#### [Problem]
With the pictures removed, write out the full listing below exactly.

#### [Source material]
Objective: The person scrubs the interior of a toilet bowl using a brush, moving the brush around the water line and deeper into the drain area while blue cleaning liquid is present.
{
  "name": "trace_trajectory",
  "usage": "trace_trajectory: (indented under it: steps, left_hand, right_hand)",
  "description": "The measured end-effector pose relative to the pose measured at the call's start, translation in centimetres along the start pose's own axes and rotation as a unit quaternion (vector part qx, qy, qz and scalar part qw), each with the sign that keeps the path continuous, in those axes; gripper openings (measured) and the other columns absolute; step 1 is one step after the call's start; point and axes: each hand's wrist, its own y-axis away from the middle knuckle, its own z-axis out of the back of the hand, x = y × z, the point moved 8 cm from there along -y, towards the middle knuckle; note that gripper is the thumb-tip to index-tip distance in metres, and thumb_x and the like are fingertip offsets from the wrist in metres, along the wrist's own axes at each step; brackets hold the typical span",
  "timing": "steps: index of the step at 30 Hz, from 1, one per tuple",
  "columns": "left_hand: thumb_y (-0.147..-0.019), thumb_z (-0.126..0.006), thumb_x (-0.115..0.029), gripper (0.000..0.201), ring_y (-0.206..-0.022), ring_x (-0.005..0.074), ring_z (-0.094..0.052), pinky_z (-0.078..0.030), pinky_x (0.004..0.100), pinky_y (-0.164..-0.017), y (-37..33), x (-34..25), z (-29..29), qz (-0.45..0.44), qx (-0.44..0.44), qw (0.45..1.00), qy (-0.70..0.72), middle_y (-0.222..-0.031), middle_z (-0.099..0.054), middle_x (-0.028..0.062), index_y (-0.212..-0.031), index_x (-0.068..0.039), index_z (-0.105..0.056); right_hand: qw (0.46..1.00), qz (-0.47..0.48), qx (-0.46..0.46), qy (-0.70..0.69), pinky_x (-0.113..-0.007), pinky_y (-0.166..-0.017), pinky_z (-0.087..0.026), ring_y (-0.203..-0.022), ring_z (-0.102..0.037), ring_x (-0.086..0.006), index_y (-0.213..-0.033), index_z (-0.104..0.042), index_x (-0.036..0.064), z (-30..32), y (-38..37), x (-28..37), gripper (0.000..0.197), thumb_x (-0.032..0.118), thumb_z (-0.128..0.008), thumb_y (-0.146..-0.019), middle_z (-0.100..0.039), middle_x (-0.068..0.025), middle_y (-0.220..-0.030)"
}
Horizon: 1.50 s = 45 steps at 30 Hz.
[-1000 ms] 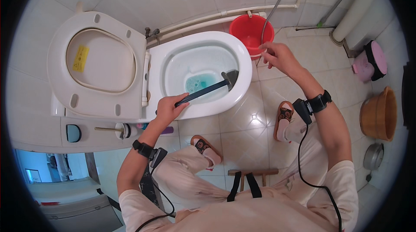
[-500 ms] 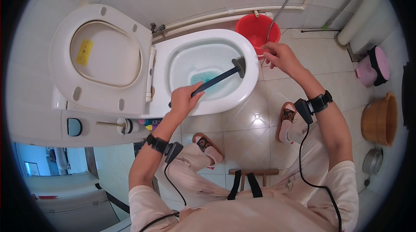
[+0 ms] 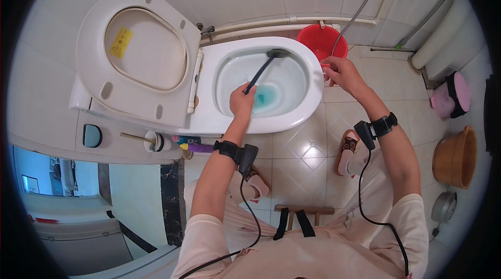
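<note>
My left hand [image 3: 241, 101] is closed around the dark handle of a toilet brush [image 3: 259, 73]. Its dark head [image 3: 278, 53] rests against the far inner wall of the white toilet bowl [image 3: 314, 87]. Blue-green water [image 3: 267, 97] lies in the bottom of the bowl. At the near edge of a red bucket [image 3: 334, 33], just past the bowl's front, my right hand [image 3: 343, 74] has its fingers bent in a pinch on the bucket's edge. The fingers partly hide that contact. Black straps with small devices are on both wrists.
The toilet seat and lid [image 3: 182, 102] stand raised at left. Beside the base are a brush holder [image 3: 156, 141] and a purple bottle [image 3: 201, 148]. A grey hose [image 3: 360, 10] reaches the bucket. At right stand a pink bin [image 3: 444, 95] and a wooden tub [image 3: 453, 157].
My left hand has moved right and up in the picture, and the brush head has shifted from the bowl's front to its far wall. The right hand remains at the bucket. The view has shifted slightly.
</note>
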Motion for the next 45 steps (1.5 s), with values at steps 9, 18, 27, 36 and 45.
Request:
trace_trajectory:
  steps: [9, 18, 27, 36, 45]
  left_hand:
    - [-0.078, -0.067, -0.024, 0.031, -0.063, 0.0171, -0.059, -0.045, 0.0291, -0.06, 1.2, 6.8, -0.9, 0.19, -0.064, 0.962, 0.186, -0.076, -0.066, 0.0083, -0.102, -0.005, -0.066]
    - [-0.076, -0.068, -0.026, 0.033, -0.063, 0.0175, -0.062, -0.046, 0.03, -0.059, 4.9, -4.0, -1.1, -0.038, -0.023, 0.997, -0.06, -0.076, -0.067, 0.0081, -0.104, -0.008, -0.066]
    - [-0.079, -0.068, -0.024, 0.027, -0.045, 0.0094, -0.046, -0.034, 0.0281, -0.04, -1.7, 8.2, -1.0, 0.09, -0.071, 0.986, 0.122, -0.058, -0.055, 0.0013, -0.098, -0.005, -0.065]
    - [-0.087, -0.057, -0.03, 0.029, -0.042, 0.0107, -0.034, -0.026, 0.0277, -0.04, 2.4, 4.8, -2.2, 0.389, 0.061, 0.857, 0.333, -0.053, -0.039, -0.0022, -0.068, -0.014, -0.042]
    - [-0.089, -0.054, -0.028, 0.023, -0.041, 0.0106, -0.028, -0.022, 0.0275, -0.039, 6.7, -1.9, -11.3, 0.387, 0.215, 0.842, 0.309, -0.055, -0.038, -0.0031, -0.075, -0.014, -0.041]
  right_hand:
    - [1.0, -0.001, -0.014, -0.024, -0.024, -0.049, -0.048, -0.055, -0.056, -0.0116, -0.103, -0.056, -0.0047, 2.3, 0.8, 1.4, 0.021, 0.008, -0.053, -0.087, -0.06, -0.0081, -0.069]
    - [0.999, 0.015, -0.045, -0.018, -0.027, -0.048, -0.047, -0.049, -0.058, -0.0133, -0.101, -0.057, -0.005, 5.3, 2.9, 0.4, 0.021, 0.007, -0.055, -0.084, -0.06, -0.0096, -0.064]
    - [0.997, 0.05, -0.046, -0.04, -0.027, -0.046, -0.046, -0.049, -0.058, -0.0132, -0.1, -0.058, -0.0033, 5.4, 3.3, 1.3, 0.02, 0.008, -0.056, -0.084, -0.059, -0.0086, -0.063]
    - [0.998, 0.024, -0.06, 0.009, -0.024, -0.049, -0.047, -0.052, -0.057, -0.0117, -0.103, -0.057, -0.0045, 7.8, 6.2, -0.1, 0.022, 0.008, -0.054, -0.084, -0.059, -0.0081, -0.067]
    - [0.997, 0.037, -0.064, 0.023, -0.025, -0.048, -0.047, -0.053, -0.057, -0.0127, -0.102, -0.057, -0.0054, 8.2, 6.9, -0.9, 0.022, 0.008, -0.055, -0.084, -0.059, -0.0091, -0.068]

#### [Written reply]
Objective: The person scrubs the interior of a toilet bowl using a brush, moving the brush around the water line and deeper into the drain area while blue cleaning liquid is present.
{
  "name": "trace_trajectory",
  "usage": "trace_trajectory: (indented under it: steps, left_hand, right_hand)",
  "description": "The measured end-effector pose relative to the pose measured at the call's start, translation in centimetres along the start pose's own axes and rotation as a unit quaternion (vector part qx, qy, qz and scalar part qw), each with the sign that keeps the path continuous, in those axes; gripper openings (measured) and the other columns absolute; step 1 is one step after the call's start; point and axes: each hand's wrist, its own y-axis away from the middle knuckle, its own z-axis out of the back of the hand, x = y × z, the point moved 8 cm from there along -y, towards the middle knuckle; note that gripper is the thumb-tip to index-tip distance in metres, and thumb_x and the like are fingertip offsets from the wrist in metres, along the wrist's own axes at each step; brackets hold the typical span",
  "timing": "steps: index of the step at 30 Hz, from 1, one per tuple",
  "columns": "left_hand: thumb_y (-0.147..-0.019), thumb_z (-0.126..0.006), thumb_x (-0.115..0.029), gripper (0.000..0.201), ring_y (-0.206..-0.022), ring_x (-0.005..0.074), ring_z (-0.094..0.052), pinky_z (-0.078..0.030), pinky_x (0.004..0.100), pinky_y (-0.164..-0.017), y (-37..33), x (-34..25), z (-29..29), qz (-0.45..0.44), qx (-0.44..0.44), qw (0.45..1.00), qy (-0.70..0.72), middle_y (-0.222..-0.031), middle_z (-0.099..0.054), middle_x (-0.028..0.062), index_y (-0.212..-0.031), index_x (-0.068..0.039), index_z (-0.105..0.056); right_hand: qw (0.46..1.00), qz (-0.47..0.48), qx (-0.46..0.46), qy (-0.70..0.69), pinky_x (-0.113..-0.007), pinky_y (-0.166..-0.017), pinky_z (-0.087..0.026), ring_y (-0.203..-0.022), ring_z (-0.102..0.037), ring_x (-0.086..0.006), index_y (-0.213..-0.033), index_z (-0.104..0.042), index_x (-0.036..0.064), z (-30..32), y (-38..37), x (-28..37), gripper (0.000..0.197), thumb_x (-0.032..0.118), thumb_z (-0.128..0.008), thumb_y (-0.146..-0.019), middle_z (-0.100..0.039), middle_x (-0.068..0.025), middle_y (-0.220..-0.030)"
}
Horizon: 1.50 s = 45 steps at 30 Hz.
[-1000 ms] 
[-500 ms] 
[+0 ms] 
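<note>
My left hand [image 3: 241, 101] is closed around the dark handle of a toilet brush [image 3: 259, 73]. Its dark head [image 3: 278, 53] rests against the far inner wall of the white toilet bowl [image 3: 314, 87]. Blue-green water [image 3: 267, 97] lies in the bottom of the bowl. At the near edge of a red bucket [image 3: 334, 33], just past the bowl's front, my right hand [image 3: 343, 74] has its fingers bent in a pinch on the bucket's edge. The fingers partly hide that contact. Black straps with small devices are on both wrists.
The toilet seat and lid [image 3: 182, 102] stand raised at left. Beside the base are a brush holder [image 3: 156, 141] and a purple bottle [image 3: 201, 148]. A grey hose [image 3: 360, 10] reaches the bucket. At right stand a pink bin [image 3: 444, 95] and a wooden tub [image 3: 453, 157].
My left hand has moved right and up in the picture, and the brush head has shifted from the bowl's front to its far wall. The right hand remains at the bucket. The view has shifted slightly.
</note>
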Motion for the next 45 steps (1.5 s), with values at steps 9, 18, 27, 36 and 45.
Request:
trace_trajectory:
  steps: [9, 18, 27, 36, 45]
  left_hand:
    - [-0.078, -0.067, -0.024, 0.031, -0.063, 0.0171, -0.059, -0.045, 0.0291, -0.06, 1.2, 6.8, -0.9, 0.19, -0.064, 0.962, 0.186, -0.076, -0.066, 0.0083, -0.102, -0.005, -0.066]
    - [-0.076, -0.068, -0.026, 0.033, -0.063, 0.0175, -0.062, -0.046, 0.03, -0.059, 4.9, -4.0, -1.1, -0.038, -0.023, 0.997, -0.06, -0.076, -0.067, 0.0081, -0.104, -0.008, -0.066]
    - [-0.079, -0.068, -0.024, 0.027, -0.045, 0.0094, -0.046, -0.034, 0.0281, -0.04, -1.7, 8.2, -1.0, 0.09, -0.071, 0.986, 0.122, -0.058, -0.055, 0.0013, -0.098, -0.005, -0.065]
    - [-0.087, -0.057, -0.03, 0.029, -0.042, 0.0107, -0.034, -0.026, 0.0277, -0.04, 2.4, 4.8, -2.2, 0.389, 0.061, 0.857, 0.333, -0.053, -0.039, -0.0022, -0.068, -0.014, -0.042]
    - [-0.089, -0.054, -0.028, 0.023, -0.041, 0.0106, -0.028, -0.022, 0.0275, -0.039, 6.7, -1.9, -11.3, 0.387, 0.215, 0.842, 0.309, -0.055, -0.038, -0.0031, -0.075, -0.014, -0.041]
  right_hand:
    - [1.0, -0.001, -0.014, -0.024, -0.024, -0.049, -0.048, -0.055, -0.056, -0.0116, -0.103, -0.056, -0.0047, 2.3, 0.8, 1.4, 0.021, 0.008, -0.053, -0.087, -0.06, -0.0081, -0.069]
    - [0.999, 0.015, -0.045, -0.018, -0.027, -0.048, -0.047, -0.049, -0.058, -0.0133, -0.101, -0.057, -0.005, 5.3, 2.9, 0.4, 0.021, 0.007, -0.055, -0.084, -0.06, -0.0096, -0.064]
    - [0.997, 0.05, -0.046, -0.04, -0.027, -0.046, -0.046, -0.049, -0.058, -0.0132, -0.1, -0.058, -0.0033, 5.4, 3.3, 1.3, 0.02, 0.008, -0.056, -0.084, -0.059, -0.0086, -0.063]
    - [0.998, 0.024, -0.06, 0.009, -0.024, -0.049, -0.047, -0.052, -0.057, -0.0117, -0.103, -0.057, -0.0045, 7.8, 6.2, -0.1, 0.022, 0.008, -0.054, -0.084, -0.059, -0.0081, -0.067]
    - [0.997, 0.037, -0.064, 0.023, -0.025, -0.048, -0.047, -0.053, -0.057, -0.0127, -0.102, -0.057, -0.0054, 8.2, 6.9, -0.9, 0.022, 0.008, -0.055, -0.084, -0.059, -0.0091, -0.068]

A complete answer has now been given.